** Opening Records shown block **

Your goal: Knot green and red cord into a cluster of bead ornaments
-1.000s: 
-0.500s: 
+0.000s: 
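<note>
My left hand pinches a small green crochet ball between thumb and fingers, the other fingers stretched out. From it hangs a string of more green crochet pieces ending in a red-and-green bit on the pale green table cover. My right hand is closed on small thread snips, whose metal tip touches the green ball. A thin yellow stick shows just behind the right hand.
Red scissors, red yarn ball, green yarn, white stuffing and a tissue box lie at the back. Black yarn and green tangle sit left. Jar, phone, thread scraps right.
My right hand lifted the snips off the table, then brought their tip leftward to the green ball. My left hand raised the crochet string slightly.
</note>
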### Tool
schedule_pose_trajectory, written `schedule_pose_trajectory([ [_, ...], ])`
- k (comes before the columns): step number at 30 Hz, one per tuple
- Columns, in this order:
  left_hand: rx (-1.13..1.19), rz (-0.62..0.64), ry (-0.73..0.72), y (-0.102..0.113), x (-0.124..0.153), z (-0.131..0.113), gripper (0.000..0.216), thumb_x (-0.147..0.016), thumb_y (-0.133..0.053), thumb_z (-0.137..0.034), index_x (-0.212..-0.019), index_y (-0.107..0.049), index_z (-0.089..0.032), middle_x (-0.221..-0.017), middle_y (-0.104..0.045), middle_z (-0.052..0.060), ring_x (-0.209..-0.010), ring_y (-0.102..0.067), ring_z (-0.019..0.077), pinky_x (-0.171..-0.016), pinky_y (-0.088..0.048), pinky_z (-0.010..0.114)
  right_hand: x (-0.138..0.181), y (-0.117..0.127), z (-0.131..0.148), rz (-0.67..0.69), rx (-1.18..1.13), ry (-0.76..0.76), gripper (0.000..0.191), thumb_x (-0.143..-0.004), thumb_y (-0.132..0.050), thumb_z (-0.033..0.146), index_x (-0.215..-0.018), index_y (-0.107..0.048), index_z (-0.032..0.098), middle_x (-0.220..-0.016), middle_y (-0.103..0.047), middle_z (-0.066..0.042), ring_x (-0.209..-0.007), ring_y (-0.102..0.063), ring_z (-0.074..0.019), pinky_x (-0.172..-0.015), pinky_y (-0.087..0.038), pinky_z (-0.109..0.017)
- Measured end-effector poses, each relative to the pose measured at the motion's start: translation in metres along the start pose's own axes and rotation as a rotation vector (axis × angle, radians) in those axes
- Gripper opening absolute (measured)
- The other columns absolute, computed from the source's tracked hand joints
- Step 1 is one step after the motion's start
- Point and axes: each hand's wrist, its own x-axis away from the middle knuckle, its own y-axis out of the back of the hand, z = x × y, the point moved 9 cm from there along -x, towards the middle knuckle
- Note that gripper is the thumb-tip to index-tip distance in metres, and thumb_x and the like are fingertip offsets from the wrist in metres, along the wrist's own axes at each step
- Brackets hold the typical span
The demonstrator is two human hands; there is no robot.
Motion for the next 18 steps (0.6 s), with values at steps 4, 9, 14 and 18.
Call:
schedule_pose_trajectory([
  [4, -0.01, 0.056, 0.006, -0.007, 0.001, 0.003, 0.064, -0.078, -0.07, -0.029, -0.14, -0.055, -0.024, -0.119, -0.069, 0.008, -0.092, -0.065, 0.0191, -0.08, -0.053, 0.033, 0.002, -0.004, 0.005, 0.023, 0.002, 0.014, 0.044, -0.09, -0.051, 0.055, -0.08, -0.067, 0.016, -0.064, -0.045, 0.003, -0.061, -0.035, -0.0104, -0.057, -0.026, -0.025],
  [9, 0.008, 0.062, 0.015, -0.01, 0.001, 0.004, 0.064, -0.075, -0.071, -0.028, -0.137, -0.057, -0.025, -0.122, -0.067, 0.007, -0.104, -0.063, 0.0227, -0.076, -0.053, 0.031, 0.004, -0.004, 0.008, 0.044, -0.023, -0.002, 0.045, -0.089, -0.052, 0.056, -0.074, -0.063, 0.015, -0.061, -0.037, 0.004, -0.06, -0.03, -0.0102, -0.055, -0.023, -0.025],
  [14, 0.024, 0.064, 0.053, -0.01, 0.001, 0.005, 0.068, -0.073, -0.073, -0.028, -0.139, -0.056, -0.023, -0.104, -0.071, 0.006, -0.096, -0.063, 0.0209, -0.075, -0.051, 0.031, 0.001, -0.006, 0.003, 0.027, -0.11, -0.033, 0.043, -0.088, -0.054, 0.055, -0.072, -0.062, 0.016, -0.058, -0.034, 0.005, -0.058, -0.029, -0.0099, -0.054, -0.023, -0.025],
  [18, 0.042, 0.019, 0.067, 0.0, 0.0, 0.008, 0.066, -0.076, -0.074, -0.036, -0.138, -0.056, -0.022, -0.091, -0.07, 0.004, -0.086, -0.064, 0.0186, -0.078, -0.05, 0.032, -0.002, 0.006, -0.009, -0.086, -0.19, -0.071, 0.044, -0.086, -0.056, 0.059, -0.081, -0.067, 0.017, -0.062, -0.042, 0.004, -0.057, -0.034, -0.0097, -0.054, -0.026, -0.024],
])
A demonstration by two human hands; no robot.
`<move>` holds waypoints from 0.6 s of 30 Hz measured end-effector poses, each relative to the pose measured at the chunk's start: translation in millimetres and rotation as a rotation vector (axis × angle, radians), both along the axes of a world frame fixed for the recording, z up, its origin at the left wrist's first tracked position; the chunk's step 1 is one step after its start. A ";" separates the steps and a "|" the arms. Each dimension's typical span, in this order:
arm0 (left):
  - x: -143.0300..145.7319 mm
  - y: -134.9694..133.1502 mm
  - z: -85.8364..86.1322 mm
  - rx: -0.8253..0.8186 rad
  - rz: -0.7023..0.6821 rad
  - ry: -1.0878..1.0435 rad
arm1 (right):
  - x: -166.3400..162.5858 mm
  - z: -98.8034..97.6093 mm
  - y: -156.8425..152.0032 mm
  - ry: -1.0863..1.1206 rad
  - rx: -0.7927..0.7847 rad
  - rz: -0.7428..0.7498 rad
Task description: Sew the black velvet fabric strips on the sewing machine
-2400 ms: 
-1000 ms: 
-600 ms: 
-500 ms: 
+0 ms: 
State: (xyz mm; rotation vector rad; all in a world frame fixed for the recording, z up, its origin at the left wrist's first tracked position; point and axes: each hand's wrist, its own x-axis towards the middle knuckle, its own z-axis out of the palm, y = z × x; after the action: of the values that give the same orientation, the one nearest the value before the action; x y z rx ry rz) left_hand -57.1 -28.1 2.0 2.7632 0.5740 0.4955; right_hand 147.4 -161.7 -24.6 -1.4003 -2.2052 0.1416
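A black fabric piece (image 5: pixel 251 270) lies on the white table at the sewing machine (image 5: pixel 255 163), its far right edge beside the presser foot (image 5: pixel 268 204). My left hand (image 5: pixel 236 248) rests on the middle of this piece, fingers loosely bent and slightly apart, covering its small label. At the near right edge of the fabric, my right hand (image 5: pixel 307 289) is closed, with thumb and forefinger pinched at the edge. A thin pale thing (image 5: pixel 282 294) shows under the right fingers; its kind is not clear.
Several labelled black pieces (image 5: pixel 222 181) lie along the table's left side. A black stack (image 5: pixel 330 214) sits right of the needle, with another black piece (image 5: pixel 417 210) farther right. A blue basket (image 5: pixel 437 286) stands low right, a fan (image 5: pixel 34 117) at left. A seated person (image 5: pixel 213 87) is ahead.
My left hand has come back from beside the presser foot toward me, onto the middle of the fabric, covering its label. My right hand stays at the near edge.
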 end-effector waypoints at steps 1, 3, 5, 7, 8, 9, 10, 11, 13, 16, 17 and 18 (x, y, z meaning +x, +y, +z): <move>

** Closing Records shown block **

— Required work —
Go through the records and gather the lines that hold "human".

— Solution —
The demonstrator is two human hands; there is no robot.
A demonstration by two human hands; no robot.

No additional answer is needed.